### Problem to work on
Please copy every line of the data in which the string "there" appears.
----
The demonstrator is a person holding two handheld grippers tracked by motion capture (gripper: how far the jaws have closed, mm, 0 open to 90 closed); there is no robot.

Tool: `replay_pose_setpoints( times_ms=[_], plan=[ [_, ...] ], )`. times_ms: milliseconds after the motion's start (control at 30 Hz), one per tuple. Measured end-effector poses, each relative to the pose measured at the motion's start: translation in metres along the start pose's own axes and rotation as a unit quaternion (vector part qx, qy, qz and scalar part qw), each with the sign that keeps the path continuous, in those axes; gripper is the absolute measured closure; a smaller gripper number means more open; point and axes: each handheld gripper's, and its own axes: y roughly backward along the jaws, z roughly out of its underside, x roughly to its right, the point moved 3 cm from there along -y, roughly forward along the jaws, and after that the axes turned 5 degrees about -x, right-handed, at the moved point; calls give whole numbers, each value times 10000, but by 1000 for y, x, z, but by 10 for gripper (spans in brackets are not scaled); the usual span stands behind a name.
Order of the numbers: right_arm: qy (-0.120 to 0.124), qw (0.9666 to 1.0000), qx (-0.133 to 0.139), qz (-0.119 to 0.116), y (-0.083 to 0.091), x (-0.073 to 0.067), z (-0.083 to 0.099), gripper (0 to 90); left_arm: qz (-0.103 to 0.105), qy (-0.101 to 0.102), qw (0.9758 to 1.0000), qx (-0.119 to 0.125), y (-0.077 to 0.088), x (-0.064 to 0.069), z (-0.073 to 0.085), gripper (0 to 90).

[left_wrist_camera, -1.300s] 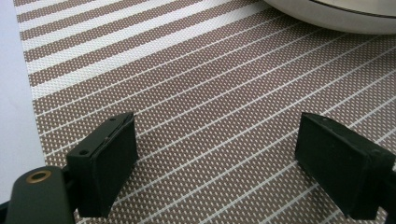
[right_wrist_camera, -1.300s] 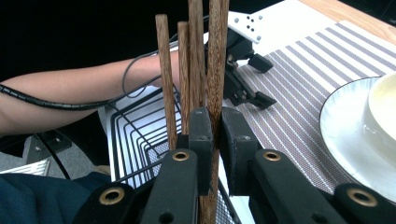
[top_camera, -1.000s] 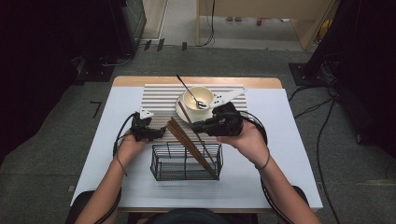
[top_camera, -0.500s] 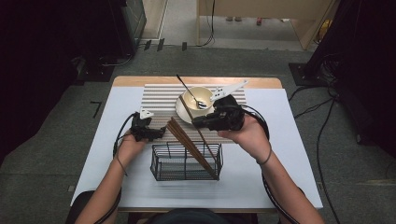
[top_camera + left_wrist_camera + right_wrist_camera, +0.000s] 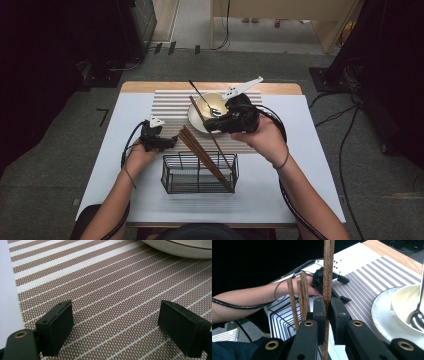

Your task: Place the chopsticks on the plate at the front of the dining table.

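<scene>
The right gripper [image 5: 326,312] is clamped on one wooden chopstick [image 5: 328,277], while the left gripper [image 5: 116,326] rests wide apart on the striped mat [image 5: 107,285].

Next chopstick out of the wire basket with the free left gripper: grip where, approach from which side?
Judging by the pose, grip the upper shaft. The chopsticks lean out of the wire basket with their tops over the striped mat, clear of the mesh. Bring the left gripper, jaws open, in from the mat side, jaws across one stick, and pull along its slant. Lower ends sit inside the wires.
</scene>
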Motion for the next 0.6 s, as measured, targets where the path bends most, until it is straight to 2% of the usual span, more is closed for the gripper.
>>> replay_pose_setpoints(
  times_ms=[600],
  plan=[
    [-33,9999,-111,49,3,7,-19,844,5,5,10000,-5,0,0,0,134]
  ],
)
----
### Task output
The demonstrator is a person holding two handheld grippers tracked by motion capture (gripper: how far the jaws have closed, mm, 0 open to 90 closed); there is no robot.
Tool: `replay_pose_setpoints( times_ms=[_], plan=[ [_, ...] ], )`. times_ms: milliseconds after the motion's start (control at 30 Hz), one per tuple. Measured end-effector poses, each relative to the pose measured at the motion's start: translation in metres along the start pose's own axes and rotation as a unit quaternion (vector part qx, qy, qz and scalar part qw), each with the sign that keeps the path continuous, in those axes; gripper is the absolute measured closure; a smaller gripper number means more open; point and axes: each handheld gripper's, and its own axes: y roughly backward along the jaws, z roughly out of its underside, x roughly to its right, the point moved 3 cm from there along -y, roughly forward along the jaws, and after that the axes turned 5 degrees about -x, right-handed, at the moved point; calls give whole numbers, each value times 10000, but by 1000 for y, x, z, but by 10 for gripper (spans in brackets are not scaled); the usual span stands behind a name.

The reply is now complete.